I know your pain, I have a stutter also… It may surprise you that I actually work in Commerical radio, I work at a radio station in Virginia. I have always had some sort of stutter, very frustrating. When i started working in radio a couple years ago thats all i did was stutter on the air but i eventually worked around it and came to accept it as part of my personitly. I dont stutter nearly as much as i use too on air but i do every now in then, i just go with it. Now relating that to aviation, I have recently started taking pilots lessons to earn my PPL. And I thought that pilots speak perfectly over the comms, not the case i hear them say wrong runways, forget what they were saying and take long pauses. We are human we all have our faults, its how we choose to live with them. I stutter on the comm every so long but i just make sure that i say it again so its clear enough for others to hear. pedoublenizzle i wouldn’t let your stuttering keep you from doing what you want. If you want to be an ATC then work that much harder to achieve it. I’m sorry about my soapbox. lol. i hope that helps man.
take care!
Lance


#11

In callsigns for N-Numbers, the first “N” should not be added to the callsign. The callsign above would be “Cessna three niner four…”


#12

Thats not exactly true. ATC uses november all the time, especially Center frequencies.


#13

The requirment states you must either state the type aircraft or November preceeding a general aviation call sign.


#14

I have noticed that they tend to spell the whole thing on first contact, then the after that.
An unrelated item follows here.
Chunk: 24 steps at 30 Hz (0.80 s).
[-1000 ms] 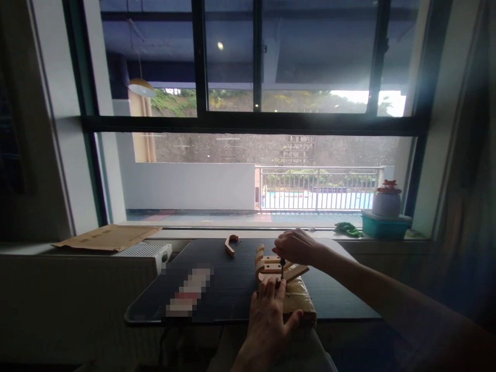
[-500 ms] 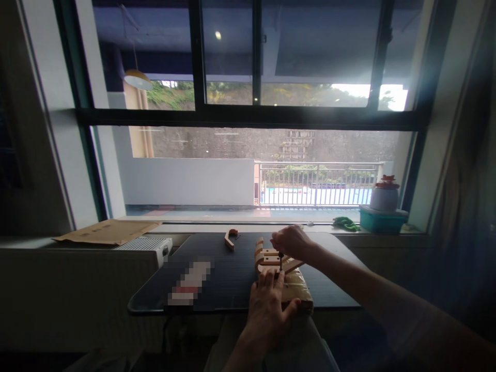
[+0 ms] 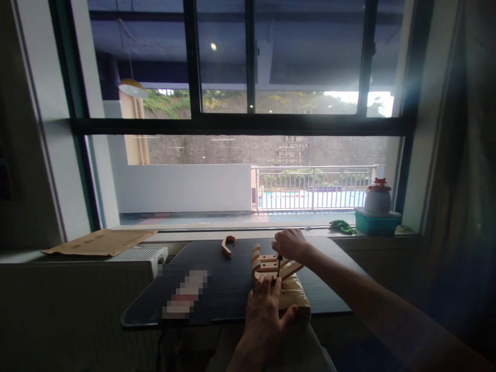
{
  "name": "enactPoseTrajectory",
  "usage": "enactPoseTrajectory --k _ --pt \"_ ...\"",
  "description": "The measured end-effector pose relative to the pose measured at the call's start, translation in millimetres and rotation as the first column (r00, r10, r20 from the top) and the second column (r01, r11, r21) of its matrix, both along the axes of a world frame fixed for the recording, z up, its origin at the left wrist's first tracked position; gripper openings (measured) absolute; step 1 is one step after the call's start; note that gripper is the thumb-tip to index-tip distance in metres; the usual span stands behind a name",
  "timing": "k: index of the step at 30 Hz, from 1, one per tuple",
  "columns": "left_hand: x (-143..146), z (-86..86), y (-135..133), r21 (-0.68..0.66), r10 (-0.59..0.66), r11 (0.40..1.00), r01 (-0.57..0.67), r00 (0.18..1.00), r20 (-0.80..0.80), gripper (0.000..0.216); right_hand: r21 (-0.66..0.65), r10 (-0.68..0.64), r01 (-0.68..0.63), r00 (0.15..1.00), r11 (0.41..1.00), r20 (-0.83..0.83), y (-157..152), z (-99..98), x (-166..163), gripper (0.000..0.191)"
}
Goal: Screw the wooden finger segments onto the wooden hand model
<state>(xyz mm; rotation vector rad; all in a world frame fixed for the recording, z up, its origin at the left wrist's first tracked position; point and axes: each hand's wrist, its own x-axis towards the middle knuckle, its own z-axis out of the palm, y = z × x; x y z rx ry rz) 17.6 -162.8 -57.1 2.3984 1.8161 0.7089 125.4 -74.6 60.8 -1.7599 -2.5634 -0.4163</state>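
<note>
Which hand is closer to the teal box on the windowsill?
Right. The right hand grips a thin tool over the wooden piece, left of the teal box; the left hand lies farther off, at the front edge of the table.

The wooden frame [image 3: 266, 263] stands on the table [image 3: 225, 305]. Behind and left of the frame lies a curved wooden piece [image 3: 227, 245]. Just before the frame lies a wrapped packet [image 3: 297, 300], partly under the left hand [image 3: 265, 315]. The right hand [image 3: 289, 244] sits over the frame's far side, a thin tool [image 3: 278, 264] in its grip. On the sill, a cardboard sheet [image 3: 101, 242] lies far left of the frame and a tub [image 3: 375, 223] far right.
</note>
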Motion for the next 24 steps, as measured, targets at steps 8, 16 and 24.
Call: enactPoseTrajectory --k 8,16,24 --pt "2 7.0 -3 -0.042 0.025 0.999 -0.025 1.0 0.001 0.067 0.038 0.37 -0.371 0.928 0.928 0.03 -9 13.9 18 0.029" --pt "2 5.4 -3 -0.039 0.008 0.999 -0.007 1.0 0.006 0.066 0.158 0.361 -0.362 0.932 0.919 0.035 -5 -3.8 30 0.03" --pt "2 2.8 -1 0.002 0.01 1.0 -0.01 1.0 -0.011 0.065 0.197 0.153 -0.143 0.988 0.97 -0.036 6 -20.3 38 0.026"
Not always the case, but I see this pretty frequently.


#15

FAA Air Traffic Control Handbook 7110.65, paragraph 2-4-20a. Civil. State the prefix “November” when establishing initial communications with U.S. registered aircraft followed by the ICAO phonetic pronunciation of the numbers/letters of the aircraft registration. The controller may state the aircraft type, the model, the manufacturer’s name, followed by the ICAO phonetic pronunciation of the numbers/letters of the aircraft registration if used by the pilot on the initial or subsequent call.